Assigned task
What is needed is a word-for-word copy of the listing below, without pictures.

Provided material
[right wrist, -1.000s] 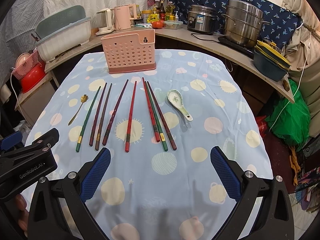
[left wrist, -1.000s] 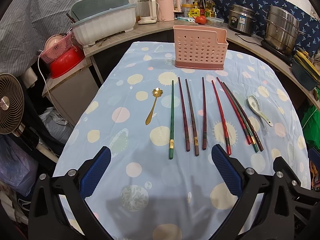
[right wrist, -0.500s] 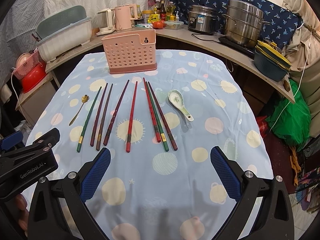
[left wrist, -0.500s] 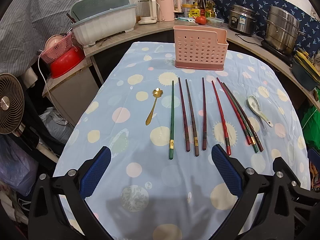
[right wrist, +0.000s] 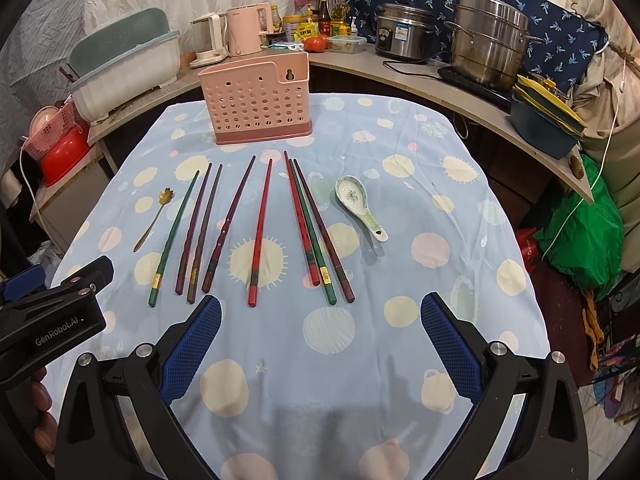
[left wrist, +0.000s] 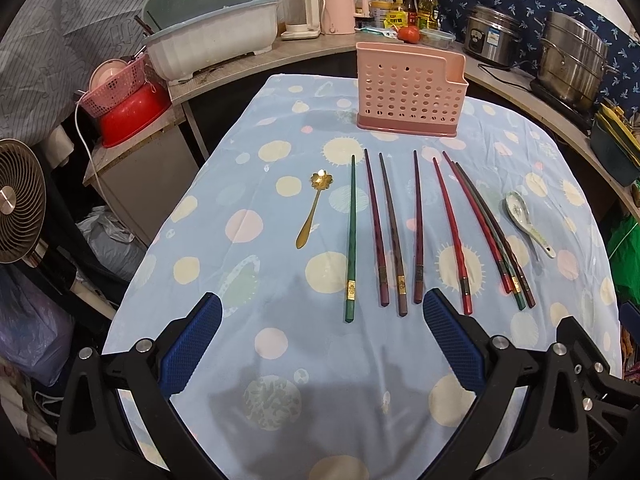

Task result
[right wrist, -1.000s] 
[left wrist, -1.000s] 
[right wrist, -0.500s] 
[left wrist, -0.500s] 
[right wrist, +0.000s] 
[left wrist, +0.000s] 

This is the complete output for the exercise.